• Exercise objective
Scan the material and copy out each line where the word "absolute" occurs.

• Source data
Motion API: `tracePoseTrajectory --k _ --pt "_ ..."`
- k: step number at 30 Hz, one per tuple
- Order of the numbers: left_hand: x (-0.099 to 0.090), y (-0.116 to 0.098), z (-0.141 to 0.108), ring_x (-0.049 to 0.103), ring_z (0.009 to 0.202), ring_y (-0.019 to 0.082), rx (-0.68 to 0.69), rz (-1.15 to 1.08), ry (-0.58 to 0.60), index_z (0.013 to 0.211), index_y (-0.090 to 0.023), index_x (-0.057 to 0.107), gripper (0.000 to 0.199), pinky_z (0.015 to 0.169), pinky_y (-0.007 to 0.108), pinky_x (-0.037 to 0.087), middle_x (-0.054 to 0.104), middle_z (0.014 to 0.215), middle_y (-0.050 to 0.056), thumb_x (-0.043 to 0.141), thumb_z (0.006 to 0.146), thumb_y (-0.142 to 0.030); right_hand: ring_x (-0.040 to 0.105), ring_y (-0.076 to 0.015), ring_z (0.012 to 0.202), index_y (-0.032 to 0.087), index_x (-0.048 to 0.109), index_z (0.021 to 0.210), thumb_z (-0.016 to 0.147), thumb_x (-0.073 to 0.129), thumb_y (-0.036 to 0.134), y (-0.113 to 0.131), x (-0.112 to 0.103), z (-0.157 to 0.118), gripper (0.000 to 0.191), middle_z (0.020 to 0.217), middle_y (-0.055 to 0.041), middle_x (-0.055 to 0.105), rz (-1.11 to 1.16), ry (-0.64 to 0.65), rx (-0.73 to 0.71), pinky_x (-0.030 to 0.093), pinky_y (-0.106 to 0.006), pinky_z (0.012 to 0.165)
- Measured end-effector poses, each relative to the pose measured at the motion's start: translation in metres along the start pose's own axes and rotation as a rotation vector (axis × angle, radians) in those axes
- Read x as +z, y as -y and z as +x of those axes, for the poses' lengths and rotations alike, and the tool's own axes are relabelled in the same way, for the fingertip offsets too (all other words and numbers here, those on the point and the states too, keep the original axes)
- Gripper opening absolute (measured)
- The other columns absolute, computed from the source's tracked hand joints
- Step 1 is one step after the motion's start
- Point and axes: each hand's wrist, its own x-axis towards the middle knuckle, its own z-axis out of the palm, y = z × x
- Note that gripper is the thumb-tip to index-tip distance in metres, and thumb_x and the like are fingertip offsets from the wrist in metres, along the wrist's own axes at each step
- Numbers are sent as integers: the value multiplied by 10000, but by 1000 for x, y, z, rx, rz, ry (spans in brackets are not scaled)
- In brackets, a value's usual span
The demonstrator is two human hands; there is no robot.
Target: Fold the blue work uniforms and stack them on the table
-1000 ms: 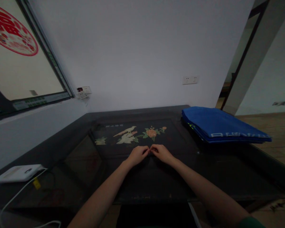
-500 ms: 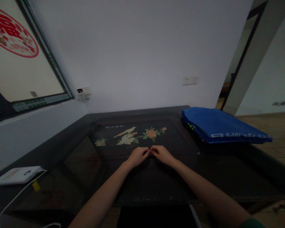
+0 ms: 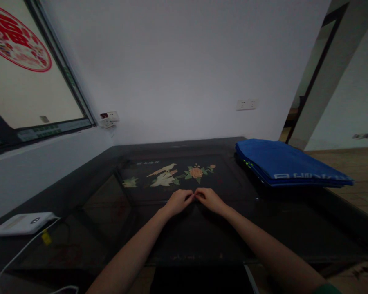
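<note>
My left hand (image 3: 180, 201) and my right hand (image 3: 209, 199) rest close together at the near side of a dark, glossy table (image 3: 282, 228). Their curled fingers are closed, and the fingertips meet in the middle. No object shows between them, though the undersides of both hands are hidden. Just beyond my hands lies the tabletop's decorated panel, with a pale bird (image 3: 164, 169), an orange flower (image 3: 196, 172) and green leaves. To the right of my right hand is a flat, layered stack of folded blue fabric (image 3: 285, 159) with white lettering along its near edge.
A white device (image 3: 21, 224) with a white cable (image 3: 27, 246) and a yellow tag (image 3: 46, 237) lies at the table's left. Wall sockets (image 3: 246, 105) sit above the far edge. A window (image 3: 37, 90) with a red round decoration is at the left.
My hands keep the same pose and place. Only the camera view has shifted very slightly.
</note>
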Motion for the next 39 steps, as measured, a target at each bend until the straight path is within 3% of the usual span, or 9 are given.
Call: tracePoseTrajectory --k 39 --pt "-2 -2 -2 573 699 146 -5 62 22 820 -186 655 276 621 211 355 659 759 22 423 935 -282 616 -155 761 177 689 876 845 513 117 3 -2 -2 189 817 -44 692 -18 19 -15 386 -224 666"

• Exercise output
- Gripper opening absolute (measured)
- The other columns absolute, computed from the source's tracked hand joints

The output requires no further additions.